Deborah Orr on the transparent society

Deborah Orr rails impassionately against the creeping progress of the surveillance or "transparent" society (thanks to my mum for bringing my attention to the article). The conclusion to a highly thought-provoking piece:
[M]aybe the transparent society really is sinister, for reasons that are spiritual rather than practical. Maybe it is unhealthy for a society to behave itself not because it is underpinned by morality and watched by its caring family or neighbour, but because it knows it'll get caught and punished if it doesn't toe the line.

Maybe we need our privacy not because we want to hide particular things, but because we need a place where we can retreat psychologically, whenever we want, and to be alone and unobserved. Wise parents understand that their children need their privacy to be respected, even if, in their privacy, they do nothing unusual, remarkable, or wrong.

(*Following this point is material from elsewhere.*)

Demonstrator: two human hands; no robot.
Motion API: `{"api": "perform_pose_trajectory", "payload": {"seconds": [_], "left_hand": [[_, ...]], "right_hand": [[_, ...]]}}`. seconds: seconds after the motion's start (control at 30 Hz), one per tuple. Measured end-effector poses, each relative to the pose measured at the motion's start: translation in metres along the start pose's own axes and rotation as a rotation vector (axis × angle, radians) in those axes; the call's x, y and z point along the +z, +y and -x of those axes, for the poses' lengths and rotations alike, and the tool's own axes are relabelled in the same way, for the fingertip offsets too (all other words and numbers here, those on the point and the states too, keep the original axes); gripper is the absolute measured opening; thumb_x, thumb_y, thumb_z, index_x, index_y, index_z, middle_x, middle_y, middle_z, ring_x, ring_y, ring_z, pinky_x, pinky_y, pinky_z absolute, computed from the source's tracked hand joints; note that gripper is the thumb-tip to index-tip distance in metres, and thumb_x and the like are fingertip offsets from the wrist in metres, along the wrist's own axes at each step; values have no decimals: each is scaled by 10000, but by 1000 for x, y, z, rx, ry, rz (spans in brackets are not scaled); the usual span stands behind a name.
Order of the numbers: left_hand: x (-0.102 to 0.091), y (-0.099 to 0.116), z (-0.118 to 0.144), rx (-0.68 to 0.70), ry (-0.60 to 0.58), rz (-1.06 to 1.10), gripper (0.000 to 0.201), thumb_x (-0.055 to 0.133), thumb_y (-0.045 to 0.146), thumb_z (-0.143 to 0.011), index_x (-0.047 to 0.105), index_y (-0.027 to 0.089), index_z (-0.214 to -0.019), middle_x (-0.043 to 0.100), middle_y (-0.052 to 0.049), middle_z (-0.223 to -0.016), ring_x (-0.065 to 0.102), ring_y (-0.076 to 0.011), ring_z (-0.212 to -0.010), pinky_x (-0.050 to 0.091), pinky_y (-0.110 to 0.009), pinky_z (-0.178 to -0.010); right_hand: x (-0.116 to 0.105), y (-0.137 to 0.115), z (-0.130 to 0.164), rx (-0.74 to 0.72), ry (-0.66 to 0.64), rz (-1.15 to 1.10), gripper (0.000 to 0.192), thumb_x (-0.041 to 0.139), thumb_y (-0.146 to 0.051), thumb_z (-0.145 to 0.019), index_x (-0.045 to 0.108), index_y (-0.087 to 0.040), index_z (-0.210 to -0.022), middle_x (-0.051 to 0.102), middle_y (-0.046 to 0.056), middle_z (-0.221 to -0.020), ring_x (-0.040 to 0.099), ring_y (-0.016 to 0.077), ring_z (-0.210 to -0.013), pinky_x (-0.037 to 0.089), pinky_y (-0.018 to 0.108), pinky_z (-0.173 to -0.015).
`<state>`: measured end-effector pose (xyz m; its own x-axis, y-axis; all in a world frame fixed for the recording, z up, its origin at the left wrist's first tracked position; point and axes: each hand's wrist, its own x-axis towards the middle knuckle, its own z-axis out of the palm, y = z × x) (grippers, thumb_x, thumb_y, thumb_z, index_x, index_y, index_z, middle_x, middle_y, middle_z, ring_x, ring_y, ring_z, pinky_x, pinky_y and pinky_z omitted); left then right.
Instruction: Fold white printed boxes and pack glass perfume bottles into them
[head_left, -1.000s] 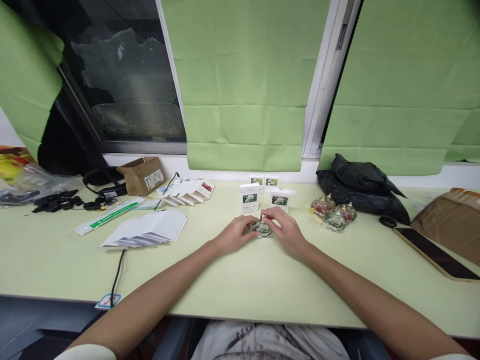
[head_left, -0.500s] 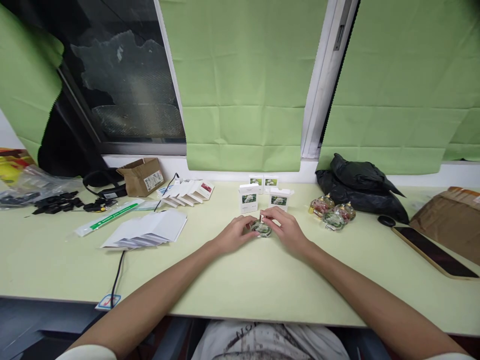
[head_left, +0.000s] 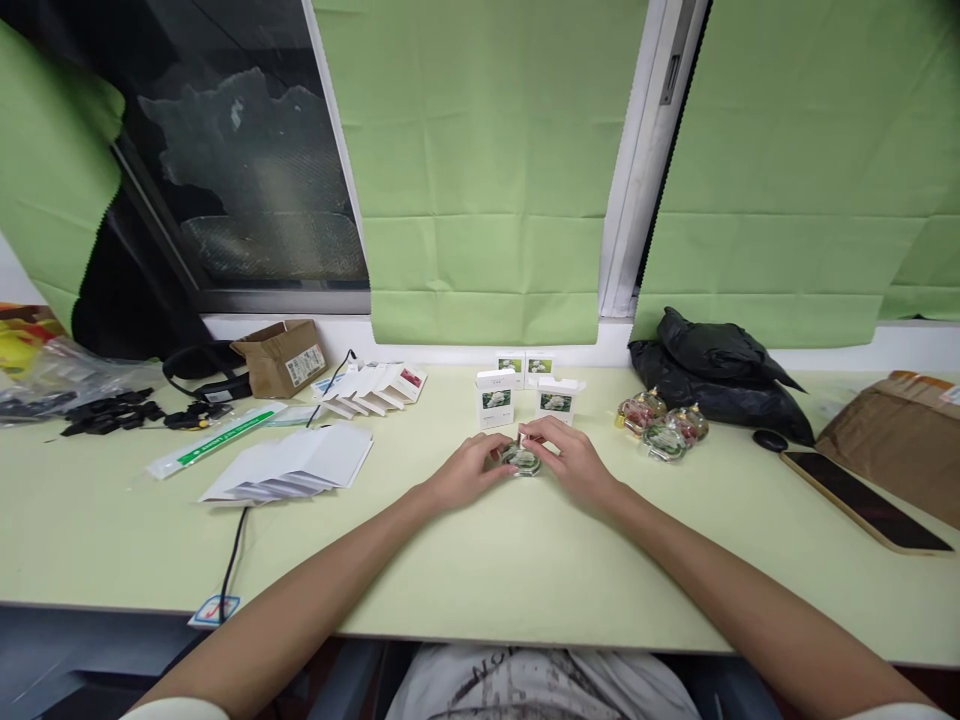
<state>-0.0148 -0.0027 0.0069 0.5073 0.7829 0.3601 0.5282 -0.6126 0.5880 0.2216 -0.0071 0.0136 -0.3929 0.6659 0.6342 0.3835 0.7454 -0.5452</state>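
Both hands meet at the middle of the pale green table (head_left: 480,560). My left hand (head_left: 466,472) and my right hand (head_left: 571,460) together hold a small round glass bottle (head_left: 520,458) resting on the tabletop; my right fingertips pinch its top. Just behind stand small white boxes with a flower picture (head_left: 496,397), one (head_left: 556,398) with its flap open. Several more small glass bottles (head_left: 664,428) lie in a cluster to the right.
Flat white cartons (head_left: 296,460) and a fanned row of folded boxes (head_left: 375,382) lie at left, with a black cable (head_left: 232,550), cardboard box (head_left: 283,355) and black clips (head_left: 112,410). At right are a black plastic bag (head_left: 720,375), a phone (head_left: 862,485) and a brown parcel (head_left: 900,440).
Nothing has visibly moved; both hands stay on the small bottle. Only the camera view has shifted slightly.
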Motion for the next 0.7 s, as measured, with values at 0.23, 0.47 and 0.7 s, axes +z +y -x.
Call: {"api": "perform_pose_trajectory", "payload": {"seconds": [0.23, 0.47, 0.7], "left_hand": [[1, -1, 1, 1, -2, 0, 304, 638, 473, -957, 674, 245, -1156, 686, -47, -1012, 606, -218, -904, 492, -341, -814], [0, -4, 1, -8, -4, -11, 347, 662, 487, -941, 665, 247, -1191, 676, -47, -1013, 605, -219, -916, 496, -340, -821], [0, -2, 0, -2, 7, -4, 325, 672, 463, -935, 672, 242, -1174, 682, -40, -992, 612, -215, -899, 499, -333, -807]], "right_hand": [[-2, 3, 4, 117, -100, -47, 458, 649, -385, -970, 501, -316, -1397, 692, 41, -1211, 666, 212, -1075, 541, 349, -916], [-7, 12, 5, 140, -205, 27, 400, 678, -334, -912, 523, -266, -1275, 697, 22, -1063, 638, 193, -923, 499, 320, -843], [-11, 15, 5, 147, -256, 92, 219, 646, -336, -928, 604, -238, -1119, 656, -13, -902, 587, 167, -808, 435, 272, -736]]}}
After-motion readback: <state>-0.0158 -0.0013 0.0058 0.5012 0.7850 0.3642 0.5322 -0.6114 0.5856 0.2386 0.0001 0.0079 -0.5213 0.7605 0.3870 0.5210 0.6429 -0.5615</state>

And maybe, our watchers, with the power to watch us, and the inclination not to be watched themselves, are inevitably corrupted by something inherent in the process of believing that there is nothing they can't see.

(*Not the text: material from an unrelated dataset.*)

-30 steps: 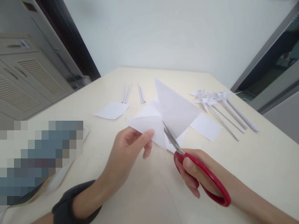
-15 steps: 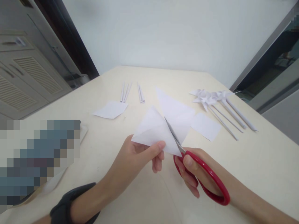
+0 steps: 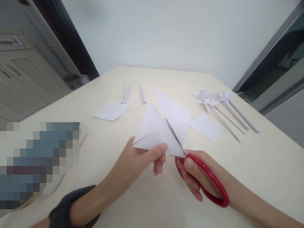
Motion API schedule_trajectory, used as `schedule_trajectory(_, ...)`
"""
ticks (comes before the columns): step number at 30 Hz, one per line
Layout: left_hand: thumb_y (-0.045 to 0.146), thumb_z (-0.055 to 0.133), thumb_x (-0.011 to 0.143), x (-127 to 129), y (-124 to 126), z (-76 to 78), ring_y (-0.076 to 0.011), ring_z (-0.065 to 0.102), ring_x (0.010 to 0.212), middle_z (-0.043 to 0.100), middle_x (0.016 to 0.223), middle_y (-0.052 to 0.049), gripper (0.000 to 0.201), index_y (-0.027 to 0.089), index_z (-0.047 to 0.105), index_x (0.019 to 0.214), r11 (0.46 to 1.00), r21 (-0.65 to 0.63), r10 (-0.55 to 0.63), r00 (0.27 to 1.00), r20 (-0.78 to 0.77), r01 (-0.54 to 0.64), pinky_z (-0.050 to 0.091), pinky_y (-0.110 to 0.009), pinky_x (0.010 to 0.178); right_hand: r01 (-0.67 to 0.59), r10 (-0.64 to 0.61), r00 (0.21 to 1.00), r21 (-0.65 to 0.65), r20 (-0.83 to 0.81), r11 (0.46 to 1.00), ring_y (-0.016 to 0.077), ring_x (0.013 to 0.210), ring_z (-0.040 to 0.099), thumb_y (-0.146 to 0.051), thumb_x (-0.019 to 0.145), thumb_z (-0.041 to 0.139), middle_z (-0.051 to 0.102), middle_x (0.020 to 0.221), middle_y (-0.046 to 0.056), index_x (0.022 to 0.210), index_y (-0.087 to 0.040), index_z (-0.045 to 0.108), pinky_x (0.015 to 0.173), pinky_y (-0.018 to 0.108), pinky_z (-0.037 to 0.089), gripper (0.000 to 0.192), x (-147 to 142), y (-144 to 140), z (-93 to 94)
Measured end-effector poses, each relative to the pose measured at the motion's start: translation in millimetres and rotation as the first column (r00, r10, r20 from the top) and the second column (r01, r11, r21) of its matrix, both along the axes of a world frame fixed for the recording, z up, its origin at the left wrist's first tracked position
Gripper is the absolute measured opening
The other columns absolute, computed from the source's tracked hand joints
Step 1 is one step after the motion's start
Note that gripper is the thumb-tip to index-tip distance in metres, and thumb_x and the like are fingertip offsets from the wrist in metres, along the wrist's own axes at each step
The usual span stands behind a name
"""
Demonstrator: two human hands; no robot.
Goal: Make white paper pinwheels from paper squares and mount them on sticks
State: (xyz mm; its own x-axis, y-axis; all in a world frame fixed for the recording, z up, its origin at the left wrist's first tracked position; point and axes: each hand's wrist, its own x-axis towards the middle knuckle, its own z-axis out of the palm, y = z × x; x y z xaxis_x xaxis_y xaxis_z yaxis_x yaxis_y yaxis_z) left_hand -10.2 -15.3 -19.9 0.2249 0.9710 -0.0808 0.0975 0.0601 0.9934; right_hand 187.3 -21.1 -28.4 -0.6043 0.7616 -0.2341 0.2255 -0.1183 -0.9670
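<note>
My left hand point(image 3: 135, 158) pinches the near corner of a folded white paper sheet point(image 3: 155, 133) and holds it above the table. My right hand point(image 3: 197, 177) grips red-handled scissors point(image 3: 204, 177). Their blades point(image 3: 174, 136) lie along a slit in the middle of the sheet, between its two raised flaps. A black band sits on my left wrist point(image 3: 64, 212).
On the cream table point(image 3: 273, 164) lie a small white paper square point(image 3: 206, 127), another paper piece point(image 3: 110, 110), several rolled paper sticks point(image 3: 133, 93) and several finished paper pinwheels on sticks point(image 3: 220, 104). A blurred patch point(image 3: 38, 161) covers the left. A cabinet point(image 3: 26, 79) stands at the left.
The sheet has dropped lower and turned, its far flap folding down. The scissor blades have run deeper into the paper. My left thumb has shifted right along the near edge.
</note>
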Motion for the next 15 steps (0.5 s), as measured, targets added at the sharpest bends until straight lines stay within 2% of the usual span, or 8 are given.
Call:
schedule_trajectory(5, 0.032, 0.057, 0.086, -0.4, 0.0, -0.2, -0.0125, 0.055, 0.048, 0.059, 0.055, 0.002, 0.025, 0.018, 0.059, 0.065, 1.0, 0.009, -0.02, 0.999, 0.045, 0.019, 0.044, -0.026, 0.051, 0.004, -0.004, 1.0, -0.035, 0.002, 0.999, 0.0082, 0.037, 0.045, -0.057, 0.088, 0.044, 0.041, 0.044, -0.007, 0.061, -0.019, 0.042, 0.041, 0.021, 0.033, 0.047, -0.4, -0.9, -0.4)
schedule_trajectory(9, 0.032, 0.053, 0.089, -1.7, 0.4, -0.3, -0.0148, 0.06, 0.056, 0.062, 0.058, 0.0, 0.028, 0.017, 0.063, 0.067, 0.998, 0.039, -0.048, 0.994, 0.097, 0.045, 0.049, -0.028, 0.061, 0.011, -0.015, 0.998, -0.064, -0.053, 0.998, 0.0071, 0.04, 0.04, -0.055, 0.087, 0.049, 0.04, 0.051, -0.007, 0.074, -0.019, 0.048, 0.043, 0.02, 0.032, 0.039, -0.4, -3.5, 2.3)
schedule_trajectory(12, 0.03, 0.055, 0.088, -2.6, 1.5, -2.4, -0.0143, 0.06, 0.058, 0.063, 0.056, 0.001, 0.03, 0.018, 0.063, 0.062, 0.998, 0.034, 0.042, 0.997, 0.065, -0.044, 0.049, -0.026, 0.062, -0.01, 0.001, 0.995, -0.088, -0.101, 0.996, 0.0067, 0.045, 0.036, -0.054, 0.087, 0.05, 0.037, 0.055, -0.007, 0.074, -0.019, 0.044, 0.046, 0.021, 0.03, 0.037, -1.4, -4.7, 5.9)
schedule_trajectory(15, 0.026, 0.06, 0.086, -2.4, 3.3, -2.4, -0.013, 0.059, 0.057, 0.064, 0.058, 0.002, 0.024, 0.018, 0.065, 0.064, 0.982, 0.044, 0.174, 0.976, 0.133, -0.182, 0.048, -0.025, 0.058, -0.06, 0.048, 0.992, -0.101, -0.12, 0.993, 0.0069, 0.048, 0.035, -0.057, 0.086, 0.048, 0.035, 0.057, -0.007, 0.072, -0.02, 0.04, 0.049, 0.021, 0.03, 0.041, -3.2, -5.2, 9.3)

This all raises more questions than answers for me, as I try to imagine with my feeble little brain how the shifting patterns of information flow might actually play out in the evolution of society.

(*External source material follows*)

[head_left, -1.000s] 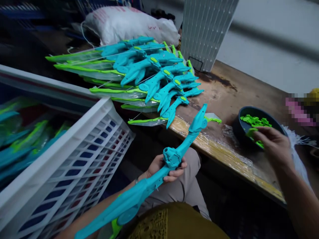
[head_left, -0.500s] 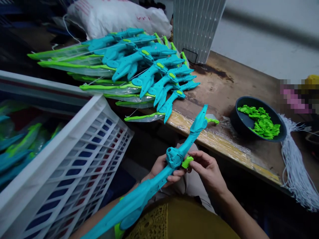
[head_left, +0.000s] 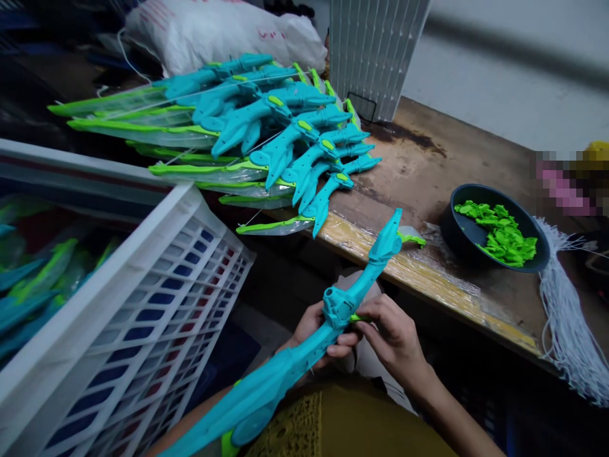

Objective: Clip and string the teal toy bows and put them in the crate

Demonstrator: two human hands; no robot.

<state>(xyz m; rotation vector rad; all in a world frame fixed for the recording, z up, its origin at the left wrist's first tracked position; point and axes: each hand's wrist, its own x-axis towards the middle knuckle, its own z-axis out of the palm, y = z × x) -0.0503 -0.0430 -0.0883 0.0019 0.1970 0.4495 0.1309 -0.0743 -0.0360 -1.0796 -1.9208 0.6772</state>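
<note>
A turquoise toy bow lies slantwise across my lap, its narrow tip up toward the table edge. My left hand is wrapped round its middle from beneath, with fingertips showing on the near side. Between the thumb and fingers of my right hand is a small green plastic piece, mostly hidden by the fingers. The piece touches the side of the bow's middle hub. A green limb with clear film sticks out behind the bow's far end.
Several turquoise and green toy bows are piled on the wooden table. A dark bowl holds loose green pieces, beside a bundle of white strings. At left stands a white plastic crate with more bows. Behind lies a white sack.
My right hand has brought the green piece against the bow's hub, and the piece now shows less. The bow and my left hand have shifted slightly right and down.
</note>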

The only thing that seems certain is that it is becoming increasingly difficult to control who one's audience is (for all the world has been a stage for a while, after all) as one goes about performing identity in all but the most secluded, un-networked places. Will that fact encourage us to conform to rigid, lowest-common-denominator social mores, or conversely serve to free us from the inhibition that can come from being over-aware of one's audience?

Hum...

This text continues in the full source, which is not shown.